Food supply chain rules need changes: biz owners

Taking part in the food industry panel at the Leeds-Grenville Economic Development Summit on Nov. 20, 2015 are, from left, Katie Nolan, Ontario Ministry of Agriculture, Food and Rural Affairs; Nigel Smith, Bushgarden Farm; Janet Campbell, Mrs. McGarrigle's Fine Food Shop; Wendy Banks, Wendy's Country & Mobile Market; Neil Kudrinko, Kudrinko's. (Newswatch Group/Bill Kingston)

KEMPTVILLE – A group of Leeds-Grenville food industry business owners believe changes are needed in the food supply chain to help small business grow.

Four business owners were speaking at the Leeds-Grenville Economic Development Summit Friday as part of a panel hosted by the Ontario Ministry of Agriculture, Food and Rural Affairs.

“(Market supply and price), those are the things that keep me up at night,” said Neil Kudrinko, owner of Kudrinko’s in Westport.

The independent grocery store sees its business quadruple in the summertime where there are 28 employees during the peak season (18 employees during the off-season).

Kudrinko suggested that loosening restrictions on the supply chain would allow him to cut overhead costs but also allow him to buy from local producers.

Neil Kudrinko, owner of Kudrinko's in Westport, makes a point during a panel discussion on the food industry Nov. 20, 2015 at the Leeds-Grenville Economic Development Summit. (Newswatch Group/Bill Kingston)

Neil Kudrinko, owner of Kudrinko’s in Westport, makes a point during a panel discussion on the food industry Nov. 20, 2015 at the Leeds-Grenville Economic Development Summit. (Newswatch Group/Bill Kingston)

Wendy Banks of Wendy’s Country & Mobile Market in Lyndhurst said Leeds-Grenville has the opportunity to be the “food basket” for North America. “I get to speak directly with the customers and learn what they are looking for,” she said.

“We have the capability of being leaders in the food industry,” Banks added.

In trying to get those local producers’ goods into the store, specialty mustard producer Janet Campbell of Mrs.

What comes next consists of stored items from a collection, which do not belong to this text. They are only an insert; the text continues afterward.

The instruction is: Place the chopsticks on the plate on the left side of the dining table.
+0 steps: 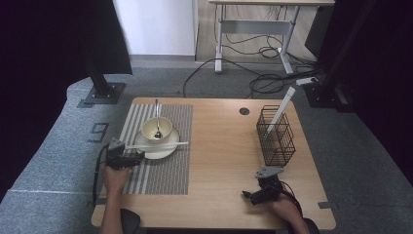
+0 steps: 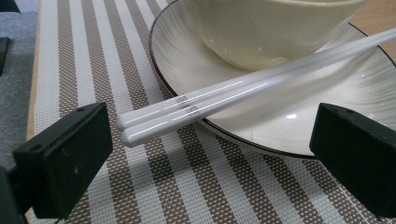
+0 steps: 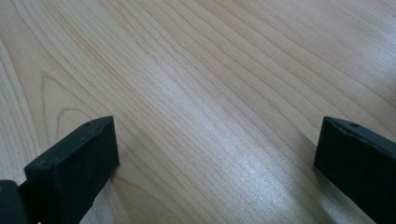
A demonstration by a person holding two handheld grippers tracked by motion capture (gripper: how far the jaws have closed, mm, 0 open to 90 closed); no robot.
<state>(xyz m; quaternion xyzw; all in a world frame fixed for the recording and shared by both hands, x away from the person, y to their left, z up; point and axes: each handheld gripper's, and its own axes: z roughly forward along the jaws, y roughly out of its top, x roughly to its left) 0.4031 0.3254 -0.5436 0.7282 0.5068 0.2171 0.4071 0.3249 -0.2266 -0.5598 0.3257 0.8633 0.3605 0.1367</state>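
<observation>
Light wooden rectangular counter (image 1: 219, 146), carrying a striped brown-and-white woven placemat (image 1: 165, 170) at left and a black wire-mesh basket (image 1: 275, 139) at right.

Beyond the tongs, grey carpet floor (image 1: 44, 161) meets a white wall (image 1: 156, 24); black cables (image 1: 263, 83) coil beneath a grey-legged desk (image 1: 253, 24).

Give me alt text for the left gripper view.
Two white chopsticks lie across the rim of a plate, their ends between the left gripper's open black jaws. A cream bowl sits on the plate, over a striped placemat.
</observation>
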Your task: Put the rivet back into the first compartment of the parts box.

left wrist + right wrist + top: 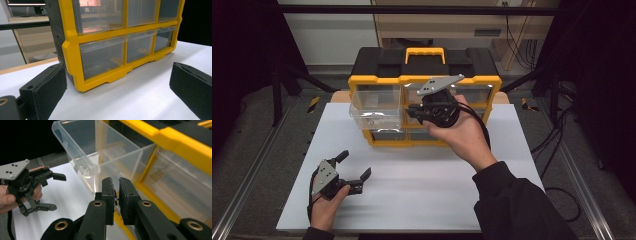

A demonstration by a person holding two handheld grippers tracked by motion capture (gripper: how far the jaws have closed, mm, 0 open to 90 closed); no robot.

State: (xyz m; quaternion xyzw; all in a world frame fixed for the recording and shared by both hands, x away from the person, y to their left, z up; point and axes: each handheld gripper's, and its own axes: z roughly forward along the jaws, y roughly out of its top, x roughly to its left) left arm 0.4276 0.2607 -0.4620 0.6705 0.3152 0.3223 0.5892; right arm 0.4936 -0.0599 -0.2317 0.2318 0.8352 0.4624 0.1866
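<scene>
White tabletop [412, 200] carries yellow organizer [424, 80], clear drawer [374, 107] pulled out. My right gripper [416, 114] jaws pressed together, empty; left gripper [354, 167] jaws spread, resting.

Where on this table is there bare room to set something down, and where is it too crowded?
The white table is bare between the left gripper and the person's right sleeve, and along its right edge. It is crowded in front of the yellow drawer cabinet, where the clear drawer sticks out and the right gripper hovers.
</scene>
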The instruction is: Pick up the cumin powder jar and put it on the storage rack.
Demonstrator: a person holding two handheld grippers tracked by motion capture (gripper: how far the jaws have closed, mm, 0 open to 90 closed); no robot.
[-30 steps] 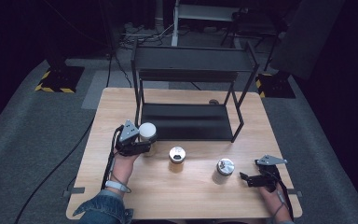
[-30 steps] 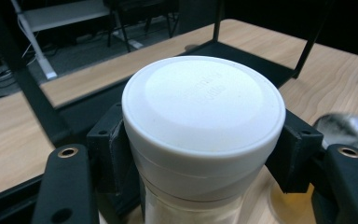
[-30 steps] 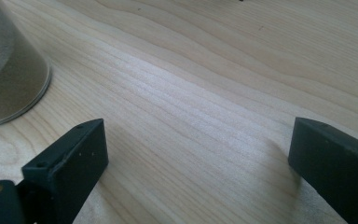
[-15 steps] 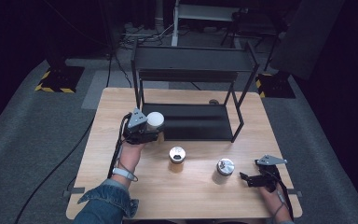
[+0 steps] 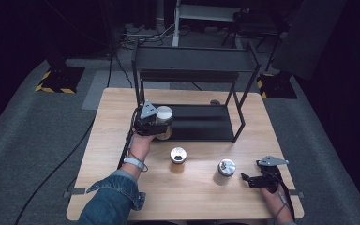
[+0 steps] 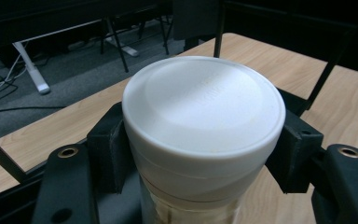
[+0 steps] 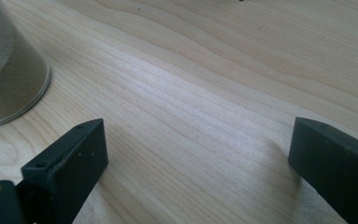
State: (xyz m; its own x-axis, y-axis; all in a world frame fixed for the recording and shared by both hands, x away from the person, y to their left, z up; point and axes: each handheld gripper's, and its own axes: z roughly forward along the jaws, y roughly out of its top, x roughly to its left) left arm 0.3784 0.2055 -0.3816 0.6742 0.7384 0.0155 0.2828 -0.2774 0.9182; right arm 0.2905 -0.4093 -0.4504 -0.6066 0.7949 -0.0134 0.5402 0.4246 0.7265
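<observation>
Left gripper view: white-lidded jar (image 6: pixel 204 135) clamped between left hand-held gripper (image 6: pixel 205 154) jaws.

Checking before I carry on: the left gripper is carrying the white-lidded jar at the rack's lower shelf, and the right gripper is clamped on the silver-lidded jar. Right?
Not quite. The right gripper holds nothing: the right gripper view shows its jaws open over bare table, beside the silver-lidded jar. The left gripper does hold the white-lidded jar at the rack.
</observation>
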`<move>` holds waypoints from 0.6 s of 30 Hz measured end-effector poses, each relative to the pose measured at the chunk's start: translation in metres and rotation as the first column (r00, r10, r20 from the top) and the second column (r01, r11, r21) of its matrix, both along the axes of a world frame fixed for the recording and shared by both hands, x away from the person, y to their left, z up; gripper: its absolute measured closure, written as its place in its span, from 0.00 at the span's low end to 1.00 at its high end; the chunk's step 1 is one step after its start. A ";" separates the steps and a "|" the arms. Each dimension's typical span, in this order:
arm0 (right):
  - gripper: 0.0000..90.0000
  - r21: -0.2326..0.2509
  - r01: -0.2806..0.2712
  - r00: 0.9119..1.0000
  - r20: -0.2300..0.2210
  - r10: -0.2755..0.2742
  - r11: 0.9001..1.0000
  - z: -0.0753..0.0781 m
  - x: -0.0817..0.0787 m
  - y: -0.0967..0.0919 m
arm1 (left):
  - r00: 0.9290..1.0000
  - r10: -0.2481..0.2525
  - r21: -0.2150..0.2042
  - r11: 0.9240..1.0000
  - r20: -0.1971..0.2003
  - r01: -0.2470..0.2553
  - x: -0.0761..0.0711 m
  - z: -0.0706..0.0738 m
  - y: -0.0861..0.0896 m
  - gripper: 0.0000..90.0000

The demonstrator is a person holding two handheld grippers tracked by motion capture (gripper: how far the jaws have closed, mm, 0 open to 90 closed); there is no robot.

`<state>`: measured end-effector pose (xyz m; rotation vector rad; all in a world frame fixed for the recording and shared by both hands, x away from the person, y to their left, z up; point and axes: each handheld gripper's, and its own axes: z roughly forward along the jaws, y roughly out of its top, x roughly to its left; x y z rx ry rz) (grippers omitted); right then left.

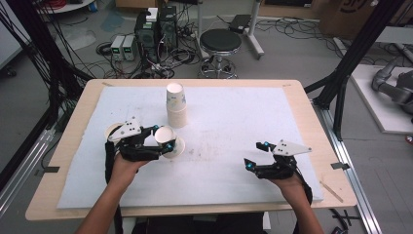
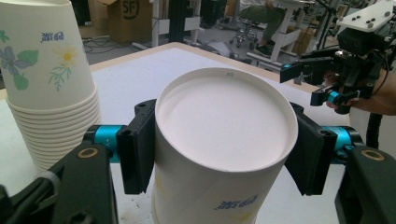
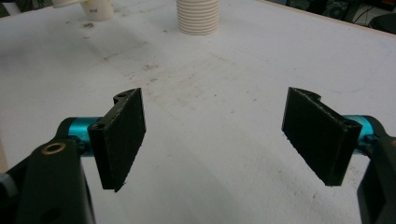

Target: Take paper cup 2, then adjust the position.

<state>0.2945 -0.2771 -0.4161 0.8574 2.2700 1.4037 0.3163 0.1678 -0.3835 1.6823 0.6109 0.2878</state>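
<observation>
A white paper cup [image 2: 224, 121] is held bottom-up, its flat base turned toward the left gripper view's camera. My left gripper [image 2: 219, 154] is shut on it, with a black pad pressed on each side of its wall. From above, this cup [image 1: 168, 136] and left gripper [image 1: 162, 137] are at the mat's left, just in front of a tall stack of upturned flower-print cups [image 1: 176, 109]. That stack [image 2: 46, 93] stands close on the left in the left gripper view. My right gripper [image 1: 257, 155] rests low at the front right; its jaws [image 3: 215, 140] stand wide open over bare mat.
A white foam mat [image 1: 229, 122] covers the wooden table [image 1: 311, 126]. Another single cup [image 1: 113, 130] sits behind the left gripper near the mat's left edge. A round stool [image 1: 220, 41] and computer boxes [image 1: 156, 29] with cables stand on the floor beyond the table.
</observation>
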 end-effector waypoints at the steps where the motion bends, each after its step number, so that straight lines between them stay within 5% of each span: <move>1: 0.25 0.000 0.000 1.000 0.000 0.000 1.000 0.000 0.000 0.000 | 1.000 0.001 0.000 1.000 -0.002 -0.001 0.000 0.000 0.000 0.38; 18: 0.24 0.023 -0.020 1.000 0.014 0.020 1.000 0.003 -0.002 0.006 | 0.998 -0.061 0.007 0.998 -0.009 0.061 -0.001 -0.003 -0.015 0.38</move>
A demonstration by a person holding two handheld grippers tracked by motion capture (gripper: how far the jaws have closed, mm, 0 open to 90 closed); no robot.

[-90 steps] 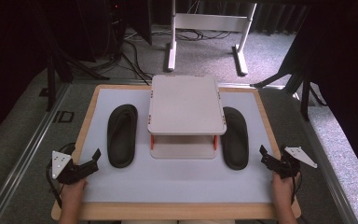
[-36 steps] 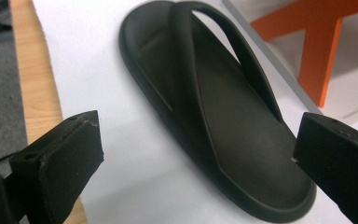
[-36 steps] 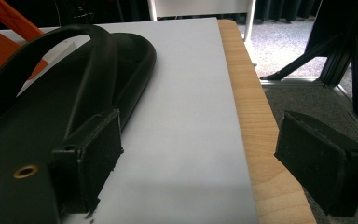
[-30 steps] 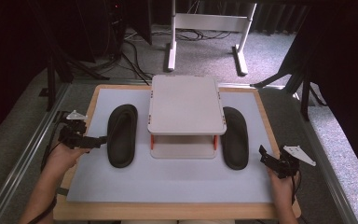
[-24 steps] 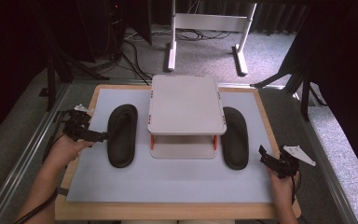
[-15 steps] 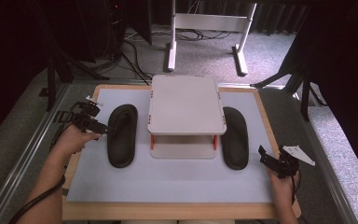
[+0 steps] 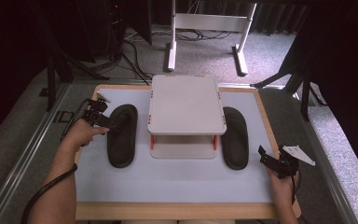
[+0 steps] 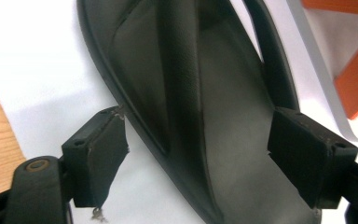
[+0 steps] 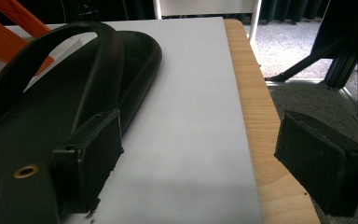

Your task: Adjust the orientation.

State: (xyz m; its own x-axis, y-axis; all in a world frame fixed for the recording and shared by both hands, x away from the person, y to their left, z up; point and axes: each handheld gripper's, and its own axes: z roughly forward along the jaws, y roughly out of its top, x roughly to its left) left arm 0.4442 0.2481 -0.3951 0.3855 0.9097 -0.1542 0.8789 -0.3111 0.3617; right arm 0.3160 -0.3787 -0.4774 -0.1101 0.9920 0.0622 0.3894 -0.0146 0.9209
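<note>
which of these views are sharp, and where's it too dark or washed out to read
High view: evenly lit table, dark surroundings at top and right. Left gripper view: close and soft; the left slipper is nearly black with little detail, and the table surface glares white. Right gripper view: the right slipper is dim, and the near pads are blurred.

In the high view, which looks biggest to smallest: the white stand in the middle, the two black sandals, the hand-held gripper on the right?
1. White stand.
2. Left sandal and right sandal: they look alike, so no ranking.
3. Right hand-held gripper.
</note>
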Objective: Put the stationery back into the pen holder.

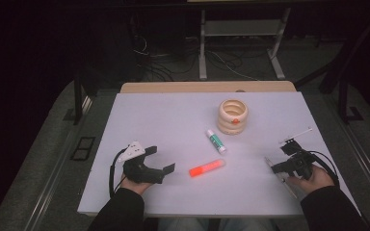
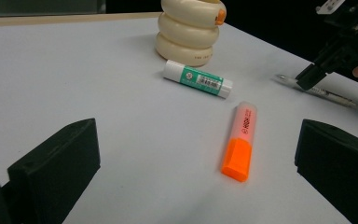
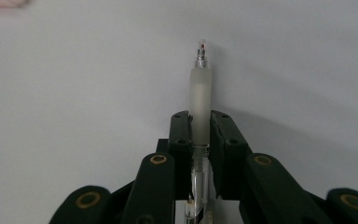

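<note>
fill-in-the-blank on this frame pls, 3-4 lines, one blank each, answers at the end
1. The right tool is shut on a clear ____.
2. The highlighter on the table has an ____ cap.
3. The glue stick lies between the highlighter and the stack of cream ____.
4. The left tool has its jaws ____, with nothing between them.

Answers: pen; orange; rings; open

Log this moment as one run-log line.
right gripper: shut on pen | left gripper: open, holds nothing | marker, glue stick: lying on table | ring holder: upright
</note>
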A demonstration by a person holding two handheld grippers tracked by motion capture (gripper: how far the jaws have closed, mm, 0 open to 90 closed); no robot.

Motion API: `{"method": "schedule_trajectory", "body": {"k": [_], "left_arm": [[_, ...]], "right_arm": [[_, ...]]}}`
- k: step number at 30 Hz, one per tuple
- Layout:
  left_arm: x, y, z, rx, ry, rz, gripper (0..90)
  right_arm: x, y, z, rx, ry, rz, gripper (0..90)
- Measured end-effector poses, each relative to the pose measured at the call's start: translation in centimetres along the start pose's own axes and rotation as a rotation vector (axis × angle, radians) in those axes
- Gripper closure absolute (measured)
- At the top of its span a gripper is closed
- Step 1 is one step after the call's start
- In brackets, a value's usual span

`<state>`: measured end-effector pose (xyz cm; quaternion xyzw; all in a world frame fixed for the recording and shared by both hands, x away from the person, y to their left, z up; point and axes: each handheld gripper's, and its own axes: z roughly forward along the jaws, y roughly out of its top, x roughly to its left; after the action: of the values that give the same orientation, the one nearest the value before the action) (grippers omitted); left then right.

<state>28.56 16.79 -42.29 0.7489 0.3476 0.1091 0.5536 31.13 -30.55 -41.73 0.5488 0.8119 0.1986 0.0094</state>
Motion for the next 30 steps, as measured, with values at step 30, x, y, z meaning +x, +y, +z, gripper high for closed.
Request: {"method": "schedule_trajectory", "body": {"k": [30], "left_arm": [[0.0, 0.0, 0.0, 0.002, -0.001, 0.000, 0.0]], "right_arm": [[1.5, 4.2, -3.2, -0.257, 0.120, -0.084, 78.8]]}}
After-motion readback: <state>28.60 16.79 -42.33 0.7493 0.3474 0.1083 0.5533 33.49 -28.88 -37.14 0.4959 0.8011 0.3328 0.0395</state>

McGarrigle’s Fine Food Shop in Merrickville said consumers are becoming more label-conscience. “Ten years ago, nobody cared about buying Canadian, (they are) reading labels (now),” she stated.

Mrs. McGarrigle’s has signed on with 500 stores in Canada and just inked a deal with Sobey’s in Quebec. Three new products will be hitting the shelves next year, Campbell told the audience of nearly 200.

There was also talk among the panel about a so-called “taste trail,” which would give visitors a tourism experience through food. With the ear of the province at the panel, Campbell believes it would work in Leeds-Grenville.

Nigel Smith of Bushgarden Farm in Elgin is a legal raw cow’s milk cheese producer. His family has 20 head of cattle. He underscores the importance of networking in the local food industry. “There’s so much more potential to talk more about food. We don’t chat enough with each other.”

Smith said he has tried out a “taste trail” in Vermont and believes Leeds-Grenville can learn from that what works and what doesn’t work in the U.S. state.

“We have the capacity to grow,” Wendy Banks said. She believes the challenges are gaining access to product at the same cost-point of big grocery stores.

“The panel has shown we have tremendous challenges but tremendous strengths,” Katie Nolan of OMAFRA said in closing the one-hour discussion.